A hospital worker with a mysterious case of inhalation anthrax died early today, the fourth fatality from the disease in the United States.
Kathy Nguyen, 61, died three days after checking herself into the hospital and being diagnosed as the city's first case of the inhaled form of the disease.
Lenox Hill Hospital spokeswoman Ann Silverman said Ms Nguyen died early Wednesday. She would not provide any other details.
Ms Nguyen had been sedated and put on a ventilator and was too sick to help the health and criminal investigators who are trying to find the source of her infection by reconstructing her social life, her commute and her job routines at the Manhattan Eye, Ear and Throat Hospital.
Her illness and that of a New Jersey woman who contracted the less serious skin form of the disease, complicated the investigation by raising the possibility that anthrax letters are contaminating other mail or that people are being infected by means other than the mail.
The latest victims raised the number of confirmed anthrax cases to 17 nationwide since the outbreak began in the first week of October. Ten of the victims have the inhaled form, and four have now died. Seven others have less–severe skin infections.
Four of those skin–anthrax cases – and two more suspected cases – are linked to city media outlets.
Ms Nguyen, who lived alone and commuted to the hospital by subway from the Bronx, worked in a basement supply room. Until recently, the space had included a mailroom, but there was no evidence of any suspicious letter and the first environmental samples from the hospital were negative.
"Almost everyone in the hospital came in contact with her," because she delivered supplies to various departments and offices, said Thomas Rich, a coworker.
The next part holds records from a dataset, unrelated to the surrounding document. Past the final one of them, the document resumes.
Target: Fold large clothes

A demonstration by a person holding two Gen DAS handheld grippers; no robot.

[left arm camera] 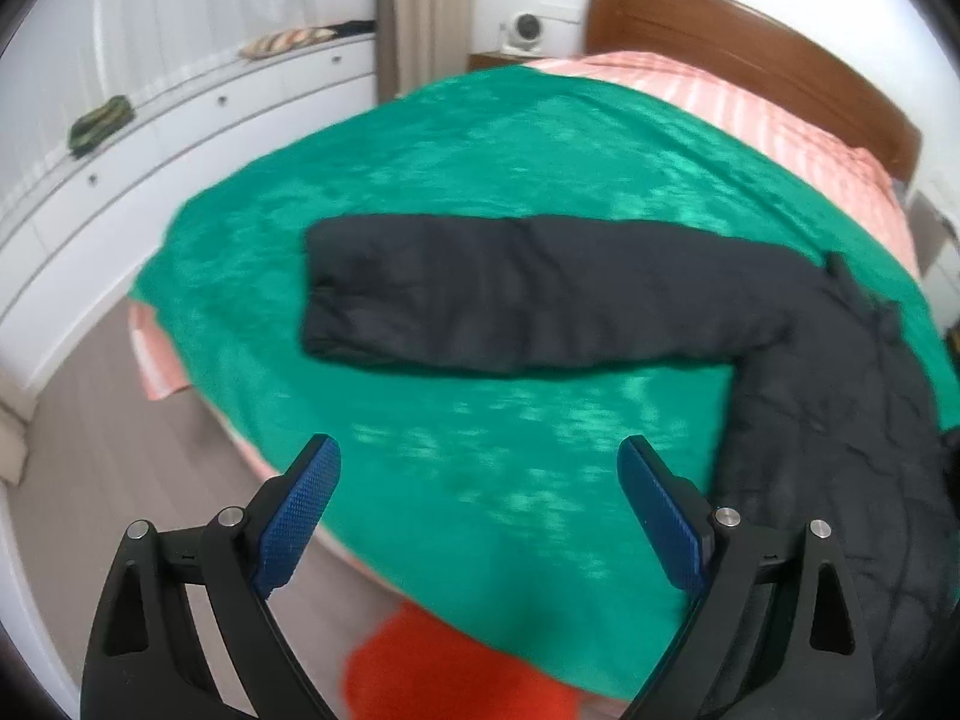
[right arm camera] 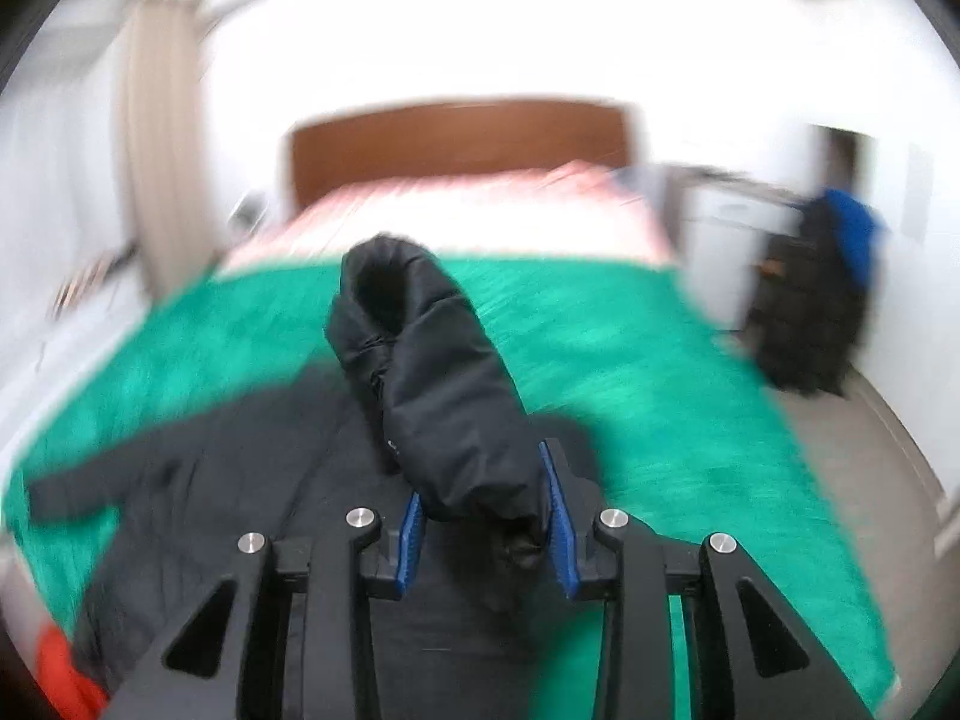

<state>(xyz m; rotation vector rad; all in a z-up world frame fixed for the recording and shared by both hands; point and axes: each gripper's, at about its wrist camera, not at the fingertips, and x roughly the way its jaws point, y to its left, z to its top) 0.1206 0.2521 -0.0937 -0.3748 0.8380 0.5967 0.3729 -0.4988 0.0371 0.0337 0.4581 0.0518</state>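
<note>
Black padded jacket [left arm camera: 810, 372] spread on a green blanket [left arm camera: 480, 150] over the bed [left arm camera: 780, 120], body at 3 to 4 o'clock in the left wrist view, one sleeve [left arm camera: 510, 294] stretched flat toward 9 o'clock across the middle of the blanket. Left gripper [left arm camera: 480, 510] wide open, blue pads [left arm camera: 300, 516] well apart, nothing between them, hovering above the near edge of the blanket at 6 o'clock. Right gripper [right arm camera: 489, 534] clamped on the jacket's other sleeve [right arm camera: 432, 384], dark fabric pinched between the blue pads [right arm camera: 561, 528], sleeve raised off the bed and running up toward 12 o'clock, cuff end drooping over at the top. Rest of the jacket lying flat at 7 to 9 o'clock in the right wrist view, blurred. Pink striped sheet [left arm camera: 750, 96] beyond the blanket, wooden headboard [left arm camera: 750, 36] at 1 o'clock. White drawer unit [left arm camera: 180, 132] at 10 o'clock beside the bed, small fan [left arm camera: 525, 30] on a nightstand near 12 o'clock. Something red-orange [left arm camera: 450, 672] at 6 o'clock below the bed's edge, too blurred to identify.
</note>
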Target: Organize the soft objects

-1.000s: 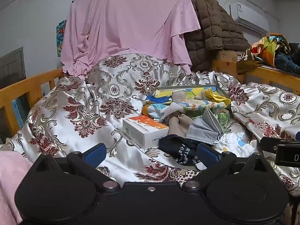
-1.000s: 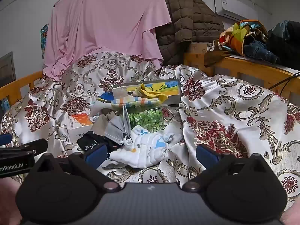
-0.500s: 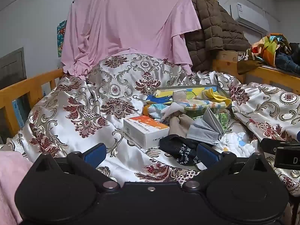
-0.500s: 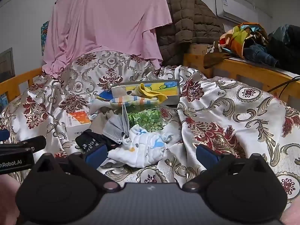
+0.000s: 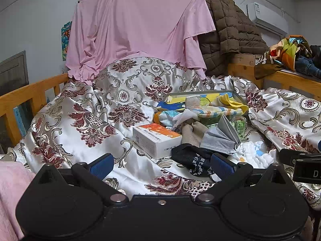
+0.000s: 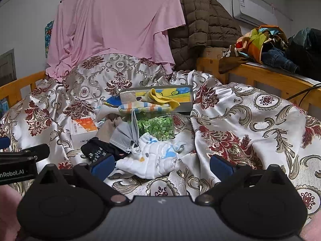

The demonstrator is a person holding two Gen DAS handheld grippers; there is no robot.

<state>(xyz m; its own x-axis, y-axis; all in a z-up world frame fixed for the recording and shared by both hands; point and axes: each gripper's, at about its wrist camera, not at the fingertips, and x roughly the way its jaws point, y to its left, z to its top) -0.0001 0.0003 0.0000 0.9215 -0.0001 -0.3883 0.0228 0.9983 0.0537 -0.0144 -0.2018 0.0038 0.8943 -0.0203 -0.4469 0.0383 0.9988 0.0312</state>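
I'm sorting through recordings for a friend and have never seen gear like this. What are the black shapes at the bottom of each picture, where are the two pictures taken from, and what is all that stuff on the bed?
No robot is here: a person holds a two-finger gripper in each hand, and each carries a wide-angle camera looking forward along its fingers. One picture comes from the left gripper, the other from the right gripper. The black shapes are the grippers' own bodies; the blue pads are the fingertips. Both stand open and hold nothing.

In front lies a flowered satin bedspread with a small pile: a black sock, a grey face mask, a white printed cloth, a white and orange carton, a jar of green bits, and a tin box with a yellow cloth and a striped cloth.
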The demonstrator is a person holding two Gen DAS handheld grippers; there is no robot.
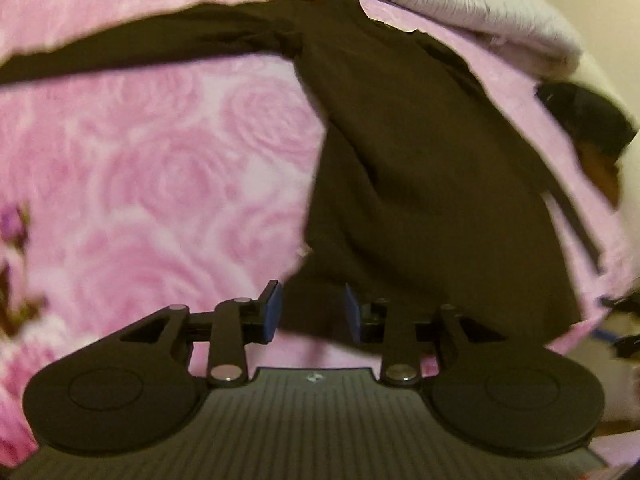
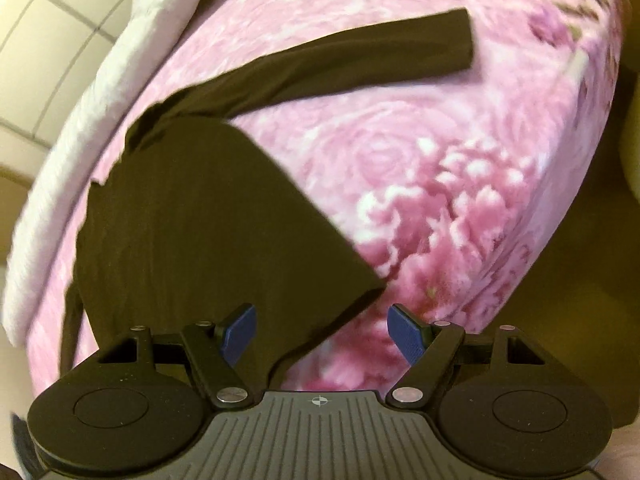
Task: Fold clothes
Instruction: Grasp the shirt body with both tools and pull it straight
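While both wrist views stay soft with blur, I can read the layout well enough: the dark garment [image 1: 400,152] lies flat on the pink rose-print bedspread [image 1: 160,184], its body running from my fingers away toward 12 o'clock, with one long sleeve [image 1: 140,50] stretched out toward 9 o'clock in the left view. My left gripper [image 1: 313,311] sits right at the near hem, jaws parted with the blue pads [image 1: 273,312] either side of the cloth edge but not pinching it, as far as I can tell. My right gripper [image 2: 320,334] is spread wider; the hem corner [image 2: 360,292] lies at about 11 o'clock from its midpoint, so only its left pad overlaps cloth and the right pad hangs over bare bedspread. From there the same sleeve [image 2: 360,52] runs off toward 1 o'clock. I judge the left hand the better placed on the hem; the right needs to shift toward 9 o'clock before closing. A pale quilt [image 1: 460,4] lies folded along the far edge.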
As many as 2,000 hospital workers patients and visitors who have been to the hospital since Oct. 11 are being offered antibiotics, officials said Tuesday.The hospital was closed and other hospitals in the city were alerted to take precautions and report any suspicions.
Dr Anthony Fauci of the National Institutes of Health said worries about "cross–contamination" – anthrax spores sticking to pieces of mail at postal facilities – have grown with the new cases.
Dr Fauci said preliminary tests show no anthrax at the hospital where she works and "that's part of the mystery."
Contamination of postal facilities in Washington, New Jersey and Florida has altered investigators' assumptions about how easily the spores can be spread. Postal Service equipment and procedures, too, are under re–examination.
Officials at the federal Centers for Disease Control and Prevention are now keeping an "open mind" about cross–contamination, a spokesman said – a stark change from a week earlier.